A glimpse of the mountain from its base.

 Getting to and from Tres Marias involves crossing this river, which is situated on a low valley. This is where we cooked our rice for brunch, which took forever to cook.

 Very few species of Begonia are known from Palawan, and this may be a reflection of the paucity of researchers visiting the island. This may be a still undescribed species.

 A crab with dark violet legs and dactyls was found foraging on the river.

 The leaf used for this purpose is from hanopol (Poikilospermum sp., family Urticaceae). Amusingly, the councilor suggested beforehand that leaves from wild bananas be used, but the Pala'wan insisted that these will impart a bitter taste on the food. The councilor disregarded the warning and learned it the hard way.

 A gaudily-colored limacodid moth caterpillar, beset with poisonous thorns.

This is Naib's property, which should be forested only weeks before I arrived.

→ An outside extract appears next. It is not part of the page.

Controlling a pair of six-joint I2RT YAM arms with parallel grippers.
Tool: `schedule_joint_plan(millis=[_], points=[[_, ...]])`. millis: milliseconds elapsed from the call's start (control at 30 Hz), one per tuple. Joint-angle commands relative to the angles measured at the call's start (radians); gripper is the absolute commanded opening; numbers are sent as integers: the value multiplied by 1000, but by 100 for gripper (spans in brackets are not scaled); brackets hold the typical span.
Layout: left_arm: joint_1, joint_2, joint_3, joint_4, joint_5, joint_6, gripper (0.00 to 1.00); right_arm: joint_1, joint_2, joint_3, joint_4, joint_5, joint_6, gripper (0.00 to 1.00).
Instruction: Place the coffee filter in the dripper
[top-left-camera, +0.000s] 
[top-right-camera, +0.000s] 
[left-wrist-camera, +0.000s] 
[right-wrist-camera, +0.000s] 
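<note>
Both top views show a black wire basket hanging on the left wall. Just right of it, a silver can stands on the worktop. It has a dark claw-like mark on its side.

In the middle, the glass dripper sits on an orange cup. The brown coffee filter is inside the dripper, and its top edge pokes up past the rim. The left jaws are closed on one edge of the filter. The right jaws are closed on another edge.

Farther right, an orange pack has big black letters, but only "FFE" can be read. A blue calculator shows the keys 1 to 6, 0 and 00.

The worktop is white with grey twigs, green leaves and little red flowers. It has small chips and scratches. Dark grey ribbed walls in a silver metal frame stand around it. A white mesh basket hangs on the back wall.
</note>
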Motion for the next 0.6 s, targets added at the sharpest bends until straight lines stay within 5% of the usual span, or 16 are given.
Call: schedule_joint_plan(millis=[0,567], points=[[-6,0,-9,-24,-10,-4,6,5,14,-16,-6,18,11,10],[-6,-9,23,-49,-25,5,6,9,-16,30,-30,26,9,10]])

On our way back, my mind was freed from its reins and could not help but feel anger for this current state of affairs. If truth be told, my mission was to locate and observe an orchid said to occur in this area, but failed to see even one. The reason: they have been collected indiscriminately by the local tribes to be sold to orchid dealers who in turn sell the plants wholesale to a few buyers, mainly from Luzon. The practice, along with the rampant burning and felling of forests for the cultivation of cash crops, is doing irreversible damage to Palawan's dwindling lowland forests, and we may be losing more than what we can document.


In an ideal world, indigenous peoples should be leading their lives as they have did for centuries, but contact with the outside world and those who take advantage of them have altered their ways of existence, and the forests are paying the steep price.